DIRECTIONS:
Pull every line containing "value" from the listing.

.....

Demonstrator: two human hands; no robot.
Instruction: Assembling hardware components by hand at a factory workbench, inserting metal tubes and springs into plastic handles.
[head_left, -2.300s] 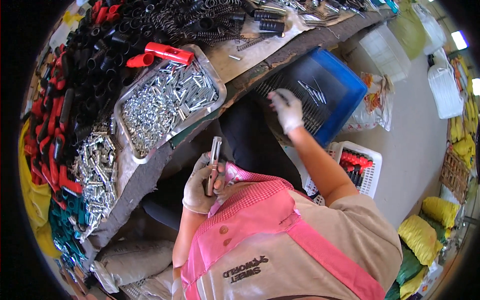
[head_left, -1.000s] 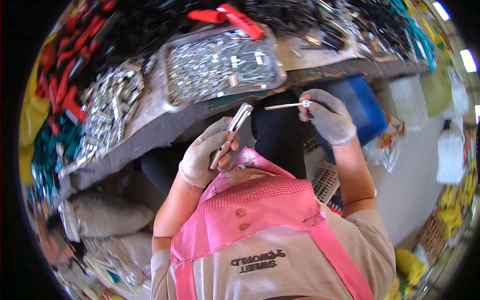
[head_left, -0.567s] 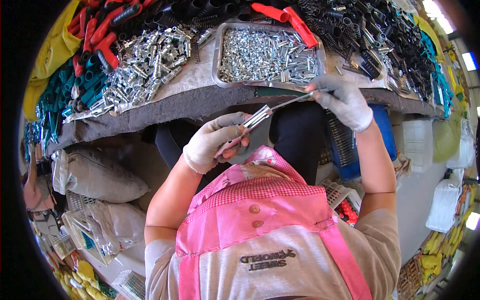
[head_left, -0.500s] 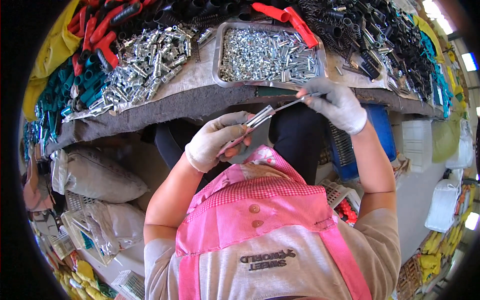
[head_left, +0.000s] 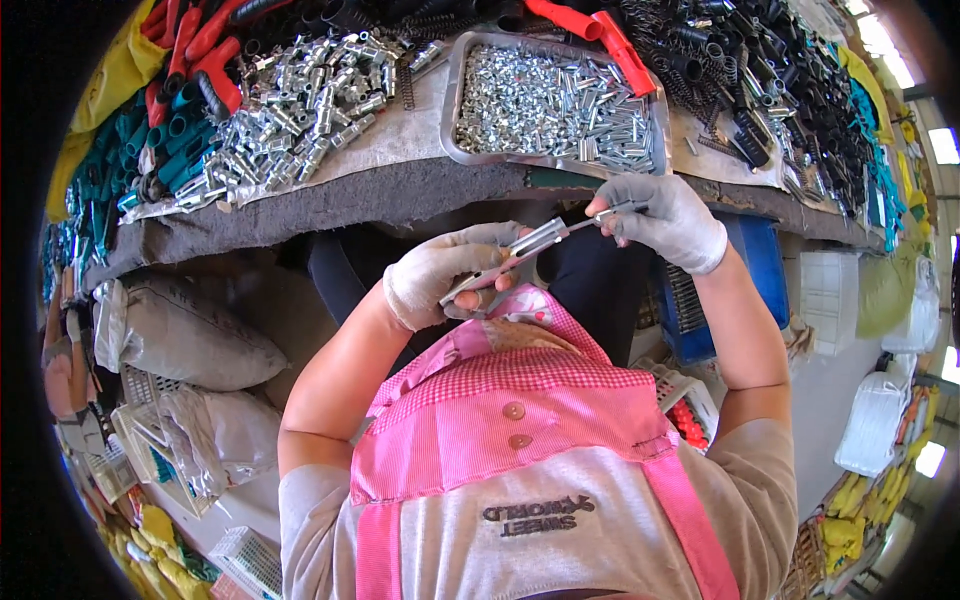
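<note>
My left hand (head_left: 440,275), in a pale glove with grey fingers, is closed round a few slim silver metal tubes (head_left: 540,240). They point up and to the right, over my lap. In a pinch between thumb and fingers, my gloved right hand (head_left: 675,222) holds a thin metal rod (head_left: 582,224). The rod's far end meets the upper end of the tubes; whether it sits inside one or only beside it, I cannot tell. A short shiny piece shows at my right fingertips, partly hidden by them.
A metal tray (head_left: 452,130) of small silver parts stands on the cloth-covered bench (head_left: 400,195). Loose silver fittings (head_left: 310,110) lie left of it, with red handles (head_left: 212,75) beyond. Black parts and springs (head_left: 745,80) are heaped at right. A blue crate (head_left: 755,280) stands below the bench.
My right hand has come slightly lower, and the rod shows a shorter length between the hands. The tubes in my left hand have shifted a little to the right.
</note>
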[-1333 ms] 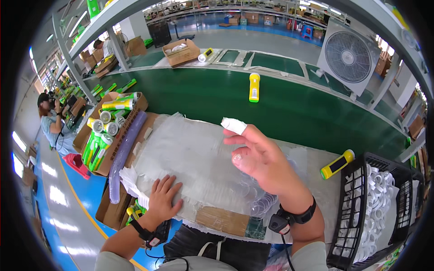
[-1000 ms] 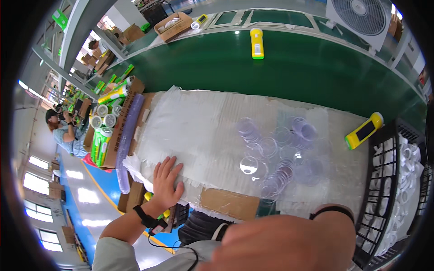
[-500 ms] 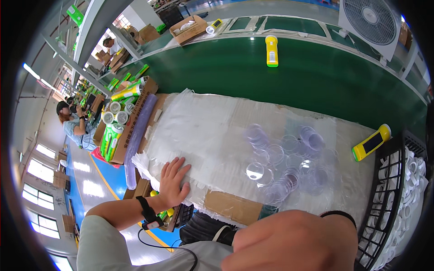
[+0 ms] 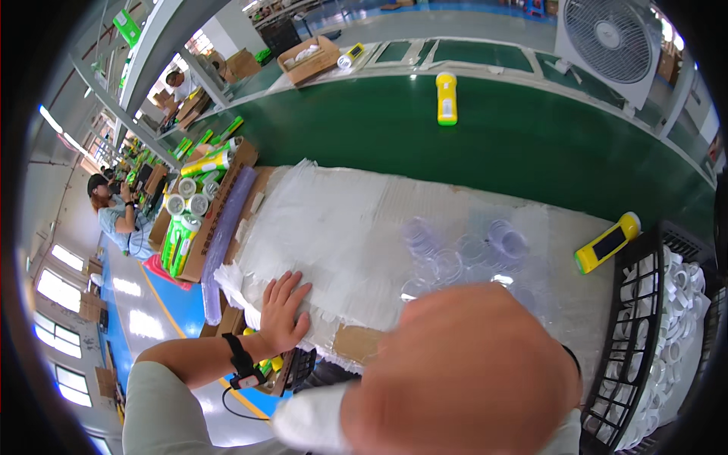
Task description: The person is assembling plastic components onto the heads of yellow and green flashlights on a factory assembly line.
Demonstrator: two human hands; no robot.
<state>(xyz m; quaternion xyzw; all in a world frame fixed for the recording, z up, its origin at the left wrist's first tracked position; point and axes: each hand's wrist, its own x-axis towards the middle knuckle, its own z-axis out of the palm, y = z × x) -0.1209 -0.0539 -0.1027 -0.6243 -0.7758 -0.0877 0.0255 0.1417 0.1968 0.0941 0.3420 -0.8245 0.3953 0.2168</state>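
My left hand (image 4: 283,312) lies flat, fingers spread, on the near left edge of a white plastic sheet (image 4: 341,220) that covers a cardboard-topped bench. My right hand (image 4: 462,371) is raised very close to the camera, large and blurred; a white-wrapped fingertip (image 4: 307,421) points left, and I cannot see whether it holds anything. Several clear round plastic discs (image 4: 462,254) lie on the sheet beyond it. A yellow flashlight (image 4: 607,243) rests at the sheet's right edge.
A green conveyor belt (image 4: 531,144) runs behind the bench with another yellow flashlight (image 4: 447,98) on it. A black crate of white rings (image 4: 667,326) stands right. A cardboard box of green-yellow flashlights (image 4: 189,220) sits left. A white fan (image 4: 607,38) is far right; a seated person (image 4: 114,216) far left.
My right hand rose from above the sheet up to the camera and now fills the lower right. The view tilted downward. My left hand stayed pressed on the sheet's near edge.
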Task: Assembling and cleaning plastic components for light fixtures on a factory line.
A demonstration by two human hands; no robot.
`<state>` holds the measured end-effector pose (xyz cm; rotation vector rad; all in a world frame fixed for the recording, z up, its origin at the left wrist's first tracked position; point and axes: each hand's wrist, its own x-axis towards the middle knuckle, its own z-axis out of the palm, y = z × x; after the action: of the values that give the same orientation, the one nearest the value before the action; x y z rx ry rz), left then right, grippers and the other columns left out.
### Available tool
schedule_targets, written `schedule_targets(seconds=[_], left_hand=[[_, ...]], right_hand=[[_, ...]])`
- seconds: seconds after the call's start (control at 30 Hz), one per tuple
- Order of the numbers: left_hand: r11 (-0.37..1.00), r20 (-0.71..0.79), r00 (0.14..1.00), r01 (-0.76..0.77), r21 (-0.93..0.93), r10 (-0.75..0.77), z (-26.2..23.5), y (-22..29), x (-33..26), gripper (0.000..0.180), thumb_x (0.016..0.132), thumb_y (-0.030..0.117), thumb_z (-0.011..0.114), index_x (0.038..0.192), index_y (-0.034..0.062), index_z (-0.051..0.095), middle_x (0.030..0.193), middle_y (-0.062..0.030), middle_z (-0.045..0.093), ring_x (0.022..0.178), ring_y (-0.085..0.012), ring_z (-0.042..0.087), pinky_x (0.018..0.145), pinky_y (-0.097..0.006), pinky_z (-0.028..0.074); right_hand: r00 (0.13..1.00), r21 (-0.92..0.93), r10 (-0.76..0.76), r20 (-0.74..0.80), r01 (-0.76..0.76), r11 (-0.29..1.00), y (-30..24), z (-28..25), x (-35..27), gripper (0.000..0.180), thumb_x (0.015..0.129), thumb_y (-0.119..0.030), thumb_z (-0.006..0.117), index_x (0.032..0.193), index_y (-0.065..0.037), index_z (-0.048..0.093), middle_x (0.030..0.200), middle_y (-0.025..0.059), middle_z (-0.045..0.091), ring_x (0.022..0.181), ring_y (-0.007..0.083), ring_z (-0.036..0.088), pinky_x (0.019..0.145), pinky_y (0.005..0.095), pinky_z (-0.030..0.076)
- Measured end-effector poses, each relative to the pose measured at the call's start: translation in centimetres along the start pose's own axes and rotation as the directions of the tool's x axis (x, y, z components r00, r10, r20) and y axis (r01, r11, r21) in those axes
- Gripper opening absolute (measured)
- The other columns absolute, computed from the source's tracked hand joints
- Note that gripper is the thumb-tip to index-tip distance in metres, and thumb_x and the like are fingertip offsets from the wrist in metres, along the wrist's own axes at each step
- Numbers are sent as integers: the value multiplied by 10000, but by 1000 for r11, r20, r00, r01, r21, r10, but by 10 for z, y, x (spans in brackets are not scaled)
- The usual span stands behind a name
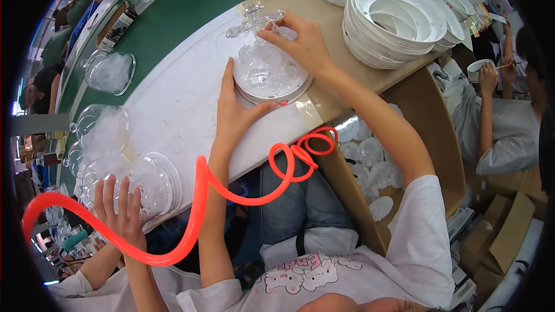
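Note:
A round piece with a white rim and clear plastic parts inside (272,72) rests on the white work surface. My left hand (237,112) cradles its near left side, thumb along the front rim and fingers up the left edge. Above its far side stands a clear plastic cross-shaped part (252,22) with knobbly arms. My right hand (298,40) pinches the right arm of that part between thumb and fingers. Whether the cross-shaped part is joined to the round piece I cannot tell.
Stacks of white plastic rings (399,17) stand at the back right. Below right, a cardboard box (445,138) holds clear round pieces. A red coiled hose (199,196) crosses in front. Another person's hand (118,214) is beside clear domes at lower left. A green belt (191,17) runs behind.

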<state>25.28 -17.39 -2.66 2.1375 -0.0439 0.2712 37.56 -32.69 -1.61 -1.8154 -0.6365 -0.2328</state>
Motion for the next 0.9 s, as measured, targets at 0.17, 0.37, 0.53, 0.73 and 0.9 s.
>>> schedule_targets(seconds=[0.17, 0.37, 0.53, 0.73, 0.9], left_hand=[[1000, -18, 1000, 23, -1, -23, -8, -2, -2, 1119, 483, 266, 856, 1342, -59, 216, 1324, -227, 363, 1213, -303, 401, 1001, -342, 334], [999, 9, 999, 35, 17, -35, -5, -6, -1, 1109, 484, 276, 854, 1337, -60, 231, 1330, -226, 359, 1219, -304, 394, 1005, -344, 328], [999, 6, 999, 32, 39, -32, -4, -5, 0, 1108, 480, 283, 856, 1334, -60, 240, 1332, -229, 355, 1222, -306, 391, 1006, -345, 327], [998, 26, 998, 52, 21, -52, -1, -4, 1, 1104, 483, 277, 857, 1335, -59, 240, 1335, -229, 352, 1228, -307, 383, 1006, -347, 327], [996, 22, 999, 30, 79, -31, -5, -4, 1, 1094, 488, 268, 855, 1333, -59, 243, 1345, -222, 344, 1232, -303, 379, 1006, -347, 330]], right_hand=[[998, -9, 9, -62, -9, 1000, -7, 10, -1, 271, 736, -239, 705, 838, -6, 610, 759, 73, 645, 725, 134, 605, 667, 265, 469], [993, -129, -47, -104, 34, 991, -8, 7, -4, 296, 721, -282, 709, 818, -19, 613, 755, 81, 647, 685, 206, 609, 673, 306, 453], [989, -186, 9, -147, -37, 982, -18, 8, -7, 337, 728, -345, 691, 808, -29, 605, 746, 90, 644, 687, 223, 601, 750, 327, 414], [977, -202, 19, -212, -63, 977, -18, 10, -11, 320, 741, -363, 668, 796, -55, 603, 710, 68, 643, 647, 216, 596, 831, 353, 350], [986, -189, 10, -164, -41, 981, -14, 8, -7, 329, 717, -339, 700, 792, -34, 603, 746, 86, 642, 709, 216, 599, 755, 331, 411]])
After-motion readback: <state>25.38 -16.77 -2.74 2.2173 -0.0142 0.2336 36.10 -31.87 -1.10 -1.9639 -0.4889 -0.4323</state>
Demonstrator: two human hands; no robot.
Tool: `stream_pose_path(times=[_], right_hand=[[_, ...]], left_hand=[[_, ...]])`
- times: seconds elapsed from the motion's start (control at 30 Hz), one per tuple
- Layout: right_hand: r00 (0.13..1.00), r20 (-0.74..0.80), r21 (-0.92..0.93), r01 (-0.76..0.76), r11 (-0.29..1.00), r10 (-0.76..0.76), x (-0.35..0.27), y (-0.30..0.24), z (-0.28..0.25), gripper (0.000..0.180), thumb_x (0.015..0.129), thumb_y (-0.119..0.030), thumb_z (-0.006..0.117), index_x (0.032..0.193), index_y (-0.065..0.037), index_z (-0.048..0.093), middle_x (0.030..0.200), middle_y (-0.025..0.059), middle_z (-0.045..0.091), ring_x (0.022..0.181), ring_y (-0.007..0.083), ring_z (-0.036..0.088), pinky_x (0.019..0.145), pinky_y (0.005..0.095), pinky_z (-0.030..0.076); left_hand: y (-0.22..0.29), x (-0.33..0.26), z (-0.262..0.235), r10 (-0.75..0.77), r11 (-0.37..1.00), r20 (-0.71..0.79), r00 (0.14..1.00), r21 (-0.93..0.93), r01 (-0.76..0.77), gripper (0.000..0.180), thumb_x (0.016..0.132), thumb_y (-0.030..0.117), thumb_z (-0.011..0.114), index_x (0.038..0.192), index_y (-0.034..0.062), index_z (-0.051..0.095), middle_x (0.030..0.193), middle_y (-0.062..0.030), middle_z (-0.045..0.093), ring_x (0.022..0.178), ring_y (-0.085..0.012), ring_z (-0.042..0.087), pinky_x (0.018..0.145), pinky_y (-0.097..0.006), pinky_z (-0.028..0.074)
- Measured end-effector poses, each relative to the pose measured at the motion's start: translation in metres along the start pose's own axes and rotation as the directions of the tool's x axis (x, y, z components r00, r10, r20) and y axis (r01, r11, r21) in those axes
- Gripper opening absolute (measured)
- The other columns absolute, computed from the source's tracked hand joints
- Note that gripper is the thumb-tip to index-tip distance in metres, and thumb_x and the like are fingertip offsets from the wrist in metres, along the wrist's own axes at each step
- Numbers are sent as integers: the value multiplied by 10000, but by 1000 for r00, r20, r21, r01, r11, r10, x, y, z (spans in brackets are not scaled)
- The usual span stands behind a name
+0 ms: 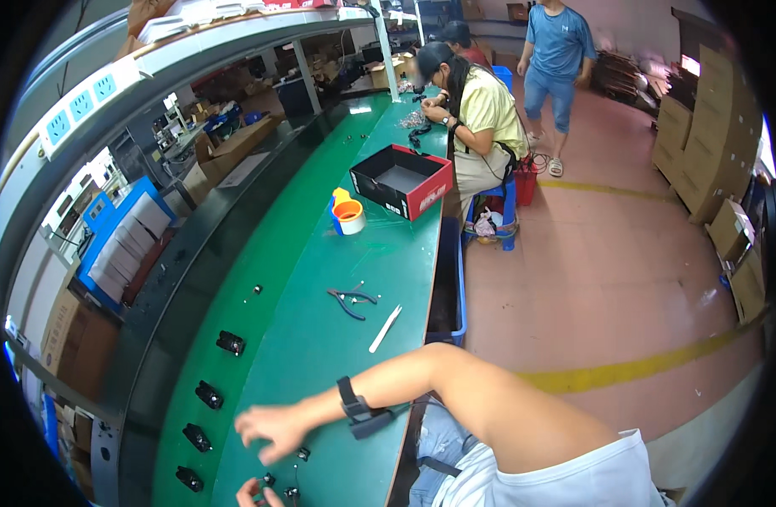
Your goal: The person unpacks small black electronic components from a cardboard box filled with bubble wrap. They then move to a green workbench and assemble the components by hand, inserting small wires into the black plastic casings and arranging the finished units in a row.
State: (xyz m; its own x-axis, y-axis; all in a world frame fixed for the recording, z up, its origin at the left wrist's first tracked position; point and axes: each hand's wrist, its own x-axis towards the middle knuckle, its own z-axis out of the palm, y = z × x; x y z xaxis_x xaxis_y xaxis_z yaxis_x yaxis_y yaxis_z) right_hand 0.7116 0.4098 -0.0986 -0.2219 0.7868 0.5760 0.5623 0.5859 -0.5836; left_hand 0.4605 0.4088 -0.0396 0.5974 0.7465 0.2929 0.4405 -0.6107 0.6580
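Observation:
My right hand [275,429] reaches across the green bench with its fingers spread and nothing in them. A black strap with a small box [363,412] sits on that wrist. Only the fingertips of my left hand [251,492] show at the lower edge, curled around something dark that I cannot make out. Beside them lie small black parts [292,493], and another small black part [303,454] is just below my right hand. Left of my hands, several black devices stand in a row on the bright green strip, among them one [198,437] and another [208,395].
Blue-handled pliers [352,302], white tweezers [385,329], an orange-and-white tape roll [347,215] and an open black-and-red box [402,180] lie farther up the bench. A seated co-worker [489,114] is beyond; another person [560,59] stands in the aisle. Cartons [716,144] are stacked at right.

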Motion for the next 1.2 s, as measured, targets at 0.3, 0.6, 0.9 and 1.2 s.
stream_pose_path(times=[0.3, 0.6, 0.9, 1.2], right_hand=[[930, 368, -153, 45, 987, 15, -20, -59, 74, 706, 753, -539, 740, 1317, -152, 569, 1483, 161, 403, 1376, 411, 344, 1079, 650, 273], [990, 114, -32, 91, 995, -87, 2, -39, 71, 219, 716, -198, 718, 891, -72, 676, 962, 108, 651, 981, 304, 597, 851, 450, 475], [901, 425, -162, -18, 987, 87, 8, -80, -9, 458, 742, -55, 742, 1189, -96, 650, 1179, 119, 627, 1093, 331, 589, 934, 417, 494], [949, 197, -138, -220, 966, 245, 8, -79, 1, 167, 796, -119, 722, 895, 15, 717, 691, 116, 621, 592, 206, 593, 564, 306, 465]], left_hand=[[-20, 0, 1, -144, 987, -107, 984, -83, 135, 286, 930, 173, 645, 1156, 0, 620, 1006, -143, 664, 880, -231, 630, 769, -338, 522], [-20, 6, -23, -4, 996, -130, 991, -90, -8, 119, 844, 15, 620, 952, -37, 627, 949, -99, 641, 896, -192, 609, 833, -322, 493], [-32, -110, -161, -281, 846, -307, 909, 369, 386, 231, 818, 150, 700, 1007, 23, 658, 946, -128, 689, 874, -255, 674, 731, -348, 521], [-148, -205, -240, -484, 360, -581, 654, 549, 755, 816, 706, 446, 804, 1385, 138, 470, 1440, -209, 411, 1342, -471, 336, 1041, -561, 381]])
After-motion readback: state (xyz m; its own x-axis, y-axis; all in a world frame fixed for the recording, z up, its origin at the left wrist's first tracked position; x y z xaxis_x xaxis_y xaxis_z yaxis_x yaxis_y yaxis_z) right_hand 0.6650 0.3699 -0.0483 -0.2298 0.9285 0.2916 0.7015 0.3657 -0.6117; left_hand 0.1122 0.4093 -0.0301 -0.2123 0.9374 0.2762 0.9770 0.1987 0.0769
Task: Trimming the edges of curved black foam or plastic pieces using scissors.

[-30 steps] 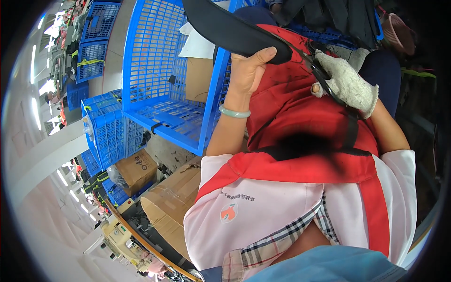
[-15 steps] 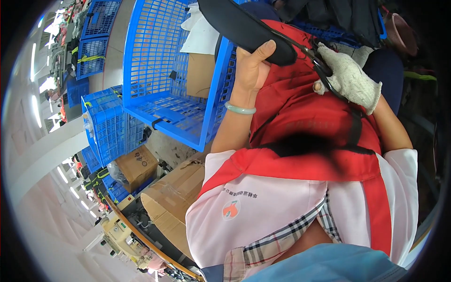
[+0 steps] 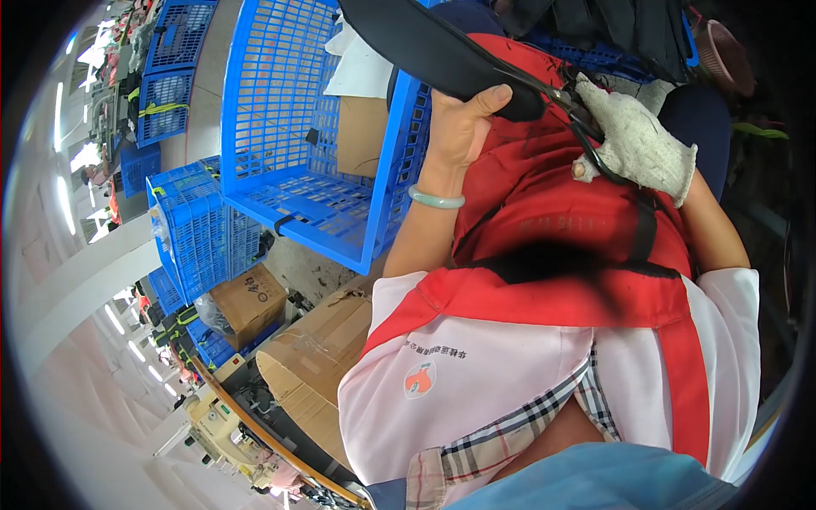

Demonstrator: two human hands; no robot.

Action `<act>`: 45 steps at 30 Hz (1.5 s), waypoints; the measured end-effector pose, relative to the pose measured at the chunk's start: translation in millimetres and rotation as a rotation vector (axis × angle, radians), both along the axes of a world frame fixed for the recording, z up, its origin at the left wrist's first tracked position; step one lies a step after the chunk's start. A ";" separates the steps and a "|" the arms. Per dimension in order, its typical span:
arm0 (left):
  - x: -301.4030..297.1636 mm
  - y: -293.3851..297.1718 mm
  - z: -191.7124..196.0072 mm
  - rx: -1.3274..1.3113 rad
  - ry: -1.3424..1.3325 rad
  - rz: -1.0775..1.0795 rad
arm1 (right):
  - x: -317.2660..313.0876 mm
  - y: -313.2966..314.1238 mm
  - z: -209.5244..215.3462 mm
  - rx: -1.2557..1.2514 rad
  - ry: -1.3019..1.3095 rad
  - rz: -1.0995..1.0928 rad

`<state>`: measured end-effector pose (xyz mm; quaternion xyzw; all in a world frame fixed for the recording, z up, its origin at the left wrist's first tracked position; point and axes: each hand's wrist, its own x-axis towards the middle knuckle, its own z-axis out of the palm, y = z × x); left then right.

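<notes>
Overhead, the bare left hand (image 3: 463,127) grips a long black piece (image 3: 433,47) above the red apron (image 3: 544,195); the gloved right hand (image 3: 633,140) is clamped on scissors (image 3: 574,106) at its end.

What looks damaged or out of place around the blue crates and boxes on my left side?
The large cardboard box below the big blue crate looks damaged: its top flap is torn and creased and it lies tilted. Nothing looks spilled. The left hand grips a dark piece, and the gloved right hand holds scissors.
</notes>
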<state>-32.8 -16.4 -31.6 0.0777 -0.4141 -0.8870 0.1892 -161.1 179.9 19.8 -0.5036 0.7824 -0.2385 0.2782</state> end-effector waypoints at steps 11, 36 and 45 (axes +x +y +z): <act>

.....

ANSWER TO THE EXERCISE:
`<state>` holds the measured end-effector pose (xyz cm; rotation vector rad; all in a world frame fixed for the recording, z up, its origin at the left wrist's first tracked position; point and axes: each hand's wrist, its own x-axis towards the middle knuckle, its own z-axis out of the palm, y = z × x; after the action: of the values that give the same orientation, the one nearest the value before the action; x y z rx ry rz), left then right, grippers and the other columns left out.
- Numbers are sent as integers: the value multiplied by 10000, but by 1000 for r11, r20, r00, r01, r21, r10, but by 10 for z, y, x (spans in brackets are not scaled)
- Numbers are sent as integers: the value multiplied by 10000, but by 1000 for r00, r20, r21, r01, r11, r10, x, y, z (spans in brackets are not scaled)

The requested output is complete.